U.S. corn growers have some odd allies and uncharacteristic opponents in their efforts to maintain or expand the nation's ethanol production. As might be expected, the petroleum industry continues to oppose government mandates and incentives to spur growth for U.S. ethanol production, says Brian Jennings, American Coalition for Ethanol executive vice president.
Surprisingly, however, several influential farm groups also oppose long-established government policies to invigorate the nation's corn-ethanol industry, while many environmental groups either favor or are neutral to those policies.
“It's really unfortunate that some farm groups are jumping to the irrational conclusions being put forward in a coordinated effort by the oil companies,” says Jennings, from Sioux Falls, SD. “The main opponents [to ethanol from corn] are the American Petroleum Institute and the American Meat Institute (AMI).”
Among the farm groups joining the AMI in The Coalition for Balanced Food and Fuel Policy are: the National Cattlemen's Beef Association, the National Chicken Council, the National Milk Producer's Association, The National Pork Producers Council (NPPC), the National Turkey Federation and the United Egg Producers. According to the coalition's Web site, these groups are calling for “the current (54¢/gal.) ethanol tariff to expire in December 2008.” The coalition also supports neutralizing any tax incentives that favor one agriculturally based source of energy, such as corn, over others, such as switchgrass.
“We need to take notice that our government could choose to reduce the corn ethanol tax credit,” cautions Chris Hurt, Purdue University Extension agricultural economist. “One recent Senate committee proposal would have reduced the tax credit from 51¢/gal. to 46¢/gal., but it failed to pass. This same unsuccessful Senate proposal also called for a tax credit of $1.11 for ethanol produced from cellulose.”
Ethanol's opponents, however, have less political influence than its allies, says Jon Doggett, National Corn Growers Association (NCGA) vice president of public policy. “The opponents of ethanol incentives have been defeated every time they've tried to reduce or eliminate them,” he says. “Opposition to ethanol is all over the board, but we're not seeing a concerted effort to make an appreciable difference in the public policy debate.”

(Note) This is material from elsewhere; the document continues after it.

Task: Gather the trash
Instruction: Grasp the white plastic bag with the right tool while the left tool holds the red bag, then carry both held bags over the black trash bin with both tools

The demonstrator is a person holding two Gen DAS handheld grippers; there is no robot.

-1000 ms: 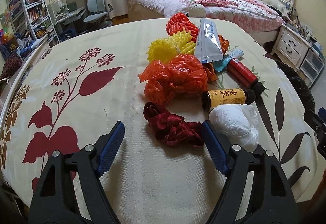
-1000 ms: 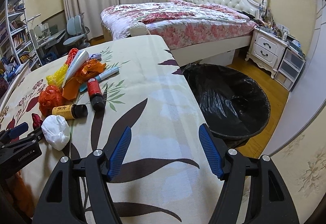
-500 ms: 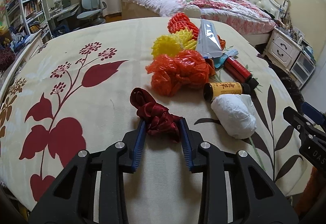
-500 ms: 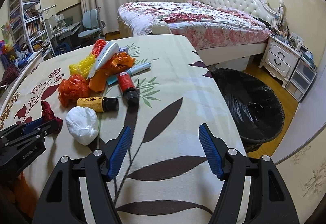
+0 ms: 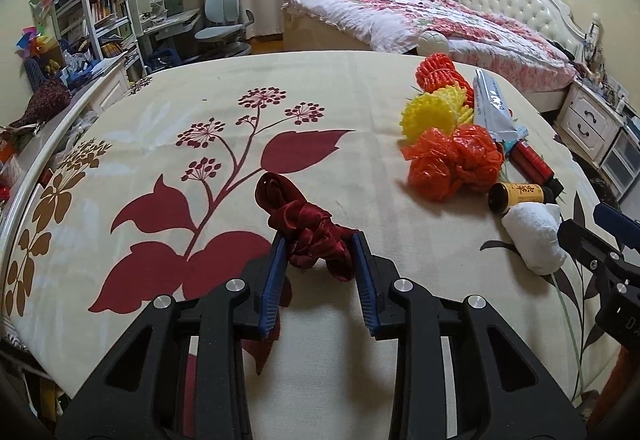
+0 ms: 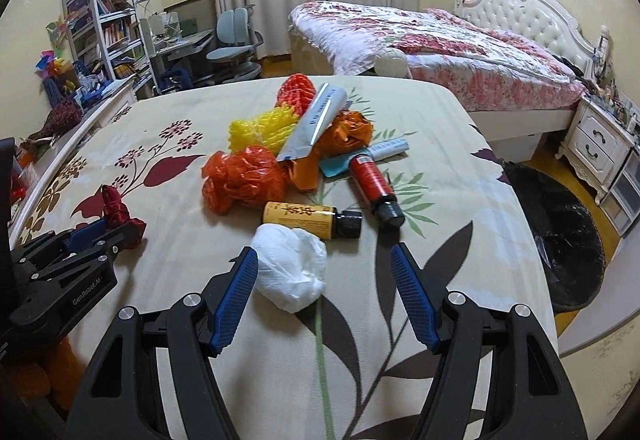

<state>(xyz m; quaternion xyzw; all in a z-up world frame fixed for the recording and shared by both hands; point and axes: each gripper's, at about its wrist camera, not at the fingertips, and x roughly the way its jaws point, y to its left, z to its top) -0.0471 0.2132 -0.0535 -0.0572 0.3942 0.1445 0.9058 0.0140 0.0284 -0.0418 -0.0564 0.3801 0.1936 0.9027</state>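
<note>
Left wrist view: left gripper point(image 5: 319, 246) clamped on dark red ribbon point(image 5: 308, 228); right gripper point(image 6: 324, 266) agape, empty.

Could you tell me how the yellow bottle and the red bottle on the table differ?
The yellow bottle is short and stubby; the red bottle is longer and slimmer. The yellow bottle lies crosswise beside the white wad; the red bottle angles away, its base under the teal packet. Both lie flat, black-capped.

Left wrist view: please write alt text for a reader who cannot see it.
The left gripper is shut on a dark red ribbon lying on a flowered tablecloth. To the right lies a trash pile: orange bag, yellow bottle, white wad.
</note>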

Ethanol supporters clearly carry more political clout than their opponents, agrees Josh Dorner, a spokesman for the Sierra Club, in Washington, D.C. As proof, he cites a June 20 Senate vote to safeguard against the burning of too much food and feed as fuel, which was rejected by a 31-63 vote. “It wasn't even close,” he says.
Many environmental groups share the Sierra Club's support for ethanol's benefits to the environment as compared to petroleum-based fuels, notes Dorner. “Biofuels have a lot of promise to reduce our dependence on oil and to fight global warming,” he says, “but we also have some concerns, particularly if it means taking land out of the Conservation Reserve Program (CRP) to produce more corn for ethanol.”

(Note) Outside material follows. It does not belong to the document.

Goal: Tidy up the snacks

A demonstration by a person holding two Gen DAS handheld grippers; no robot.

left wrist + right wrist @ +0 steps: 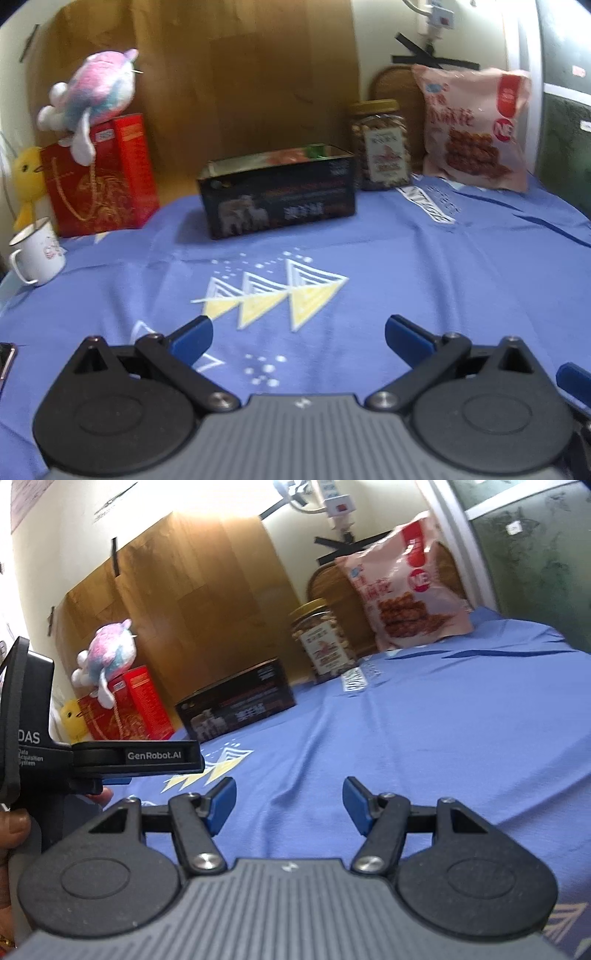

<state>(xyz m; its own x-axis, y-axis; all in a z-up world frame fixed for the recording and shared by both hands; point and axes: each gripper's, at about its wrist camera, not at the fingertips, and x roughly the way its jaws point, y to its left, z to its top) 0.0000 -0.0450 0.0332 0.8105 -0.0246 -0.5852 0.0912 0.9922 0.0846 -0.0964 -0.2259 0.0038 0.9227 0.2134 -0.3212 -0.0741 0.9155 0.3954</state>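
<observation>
A black open-topped box [279, 194] stands at the back of the blue cloth [369, 277], with something red and green inside. A clear snack jar with a gold lid [380, 146] stands right of it, and a pink snack bag [474, 129] leans further right. My left gripper [299, 336] is open and empty, low over the cloth in front. My right gripper [290, 799] is open and empty; its view shows the box [236, 705], the jar [325, 642] and the bag [406, 590]. The left gripper's body [92, 757] shows at its left.
A red gift bag [99, 181] with a plush toy [92, 96] on top stands at the back left, beside a yellow toy [27, 181] and a white mug [37, 254]. Wooden boards [240, 74] line the wall. A phone edge [5, 362] lies at the far left.
</observation>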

Ducks Unlimited echoes the concern over expanding corn acres at the expense of CRP. According to Jim Ringelman, Ducks Unlimited director of conservation programs for the Dakotas and Montana, more corn production for ethanol will likely result in loss of native grasslands, more draining of wetlands, more high-priced land with less land available for wildlife and hunters and much less suitable nesting habitat for ducks.

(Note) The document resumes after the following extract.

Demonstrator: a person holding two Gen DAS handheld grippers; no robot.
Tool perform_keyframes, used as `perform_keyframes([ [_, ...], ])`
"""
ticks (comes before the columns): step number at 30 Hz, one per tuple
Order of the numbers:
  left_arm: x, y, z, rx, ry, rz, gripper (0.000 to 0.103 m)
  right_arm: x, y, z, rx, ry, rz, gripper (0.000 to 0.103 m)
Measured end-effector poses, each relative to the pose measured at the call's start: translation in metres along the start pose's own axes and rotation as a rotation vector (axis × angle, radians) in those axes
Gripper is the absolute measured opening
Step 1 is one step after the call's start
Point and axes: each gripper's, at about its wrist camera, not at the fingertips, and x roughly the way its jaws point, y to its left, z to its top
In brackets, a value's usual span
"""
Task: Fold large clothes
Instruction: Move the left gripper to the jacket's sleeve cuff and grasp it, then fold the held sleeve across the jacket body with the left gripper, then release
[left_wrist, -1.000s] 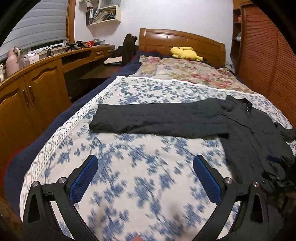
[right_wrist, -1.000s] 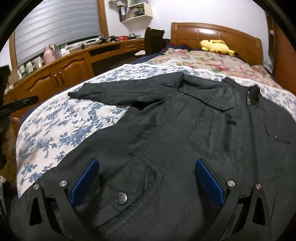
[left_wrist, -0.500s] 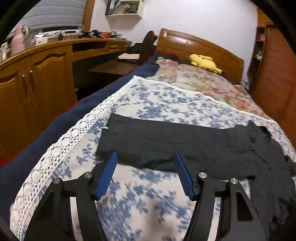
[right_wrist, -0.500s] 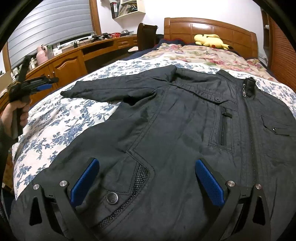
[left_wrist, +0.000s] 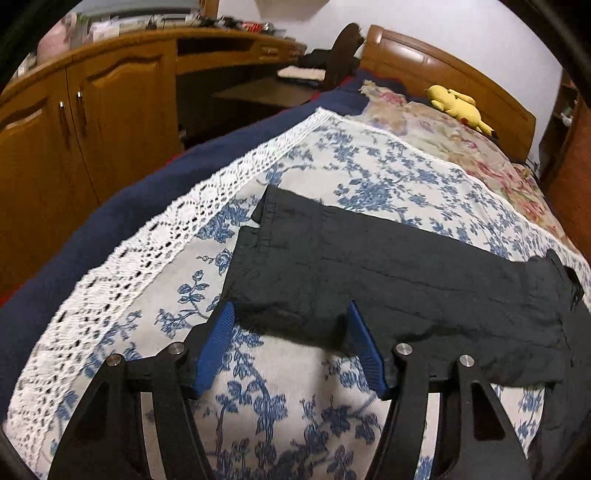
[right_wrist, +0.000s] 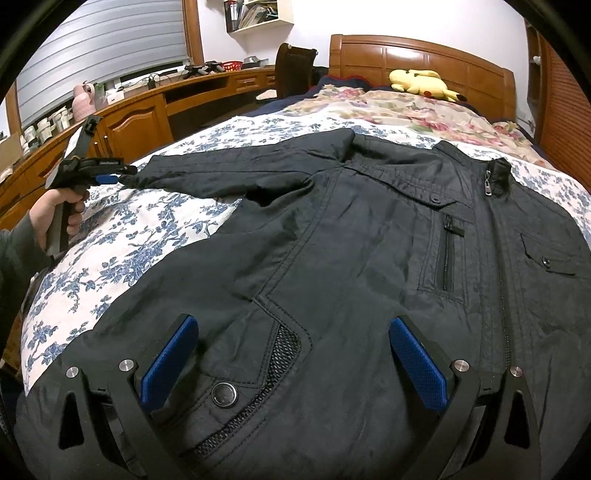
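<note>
While the right gripper (right_wrist: 291, 363) is held wide above the black jacket (right_wrist: 369, 258), its sleeve cuff (left_wrist: 280, 273) is straddled by the half-open left gripper (left_wrist: 290, 341).

A plain black zip-front fabric jacket (right_wrist: 332, 240) lies on a white bedspread printed with blue flowers (left_wrist: 369, 173), lace-edged in white. Blue ribbed pads (right_wrist: 168, 363) line the black tongs. A yellow plush toy (right_wrist: 421, 83) rests by the bed's brown wooden headboard (right_wrist: 424, 55).
</note>
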Motion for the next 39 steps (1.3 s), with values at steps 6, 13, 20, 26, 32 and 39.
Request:
perform_keyframes([
  [6, 0.017, 0.000, 0.005, -0.050, 0.062, -0.038, 0.057, 0.001, 0.001, -0.001, -0.008, 0.000, -0.005, 0.103],
  [13, 0.029, -0.011, 0.002, 0.029, 0.086, -0.014, 0.038, 0.001, 0.001, -0.001, -0.012, 0.000, -0.005, 0.103],
  [20, 0.015, -0.028, 0.003, 0.088, 0.045, -0.029, 0.016, -0.003, -0.001, -0.001, -0.005, -0.007, -0.004, 0.103],
  [26, -0.048, -0.083, 0.007, 0.172, -0.069, -0.096, 0.012, -0.033, -0.022, 0.001, 0.036, -0.048, 0.002, 0.103],
  [32, -0.118, -0.168, -0.004, 0.283, -0.164, -0.194, 0.011, -0.083, -0.046, 0.002, 0.029, -0.147, -0.076, 0.103],
  [39, -0.181, -0.257, -0.031, 0.386, -0.200, -0.318, 0.011, -0.120, -0.080, -0.024, 0.041, -0.183, -0.132, 0.103],
])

“Corn provides food resources for ducks during non-breeding periods, but it's not a viable nesting cover,” says Ringelman. “If corn supplants the existing nesting habitat, which is grassland, then it's a net sum loss for the birds.”
Ducks Unlimited and Ceres, Inc. plan to do a collaborative study to better understand how to manage switchgrass for both biofuels production and duck nesting, says Ringelman. “Ethanol made from switchgrass would be much more environmentally sound than just trying to maximize bioenergy production from corn,” he adds.
Meat producer associations, including the NPPC, also want to see more funding for research to manufacture ethanol from switchgrass or other non-food sources. “However, producing ethanol from cellulose material is not yet close to being viable,” says Dave Warner, NPPC director of communications. “We're part of a coalition of livestock producers who want to balance fuel and food resources.”
Still, the ethanol blender's tax credit and tariff incentives have been in force for more than 12 years, argues Doggett. “It's never been a big deal among livestock producers until the price of corn went up,” he says. “The opposition to the blender's tax credit seems to be in direct proportion to the price of corn.”
NPPC's Warner disagrees. “Our main concern is availability,” he says. “If the ethanol industry can pay more (for corn), it will get more — thus causing shortages for feed and food.”
Yet compared to Big Oil, ethanol is still a vulnerable industry and deserving of government incentives, counters Jennings. “All we can do in the ethanol debate is to remind people of the facts,” he says. “Left to their own devices, the oil companies won't buy biofuels.”
The corn ethanol tariff and tax incentives are good public policy, says Jennings, because a growing U.S. ethanol industry benefits rural communities, provides increased energy security and provides consumers with a cleaner-burning fuel that is better for the environment than petroleum-based fuels.
“The majority of Congress agrees,” he adds “and so do the majority of Americans.”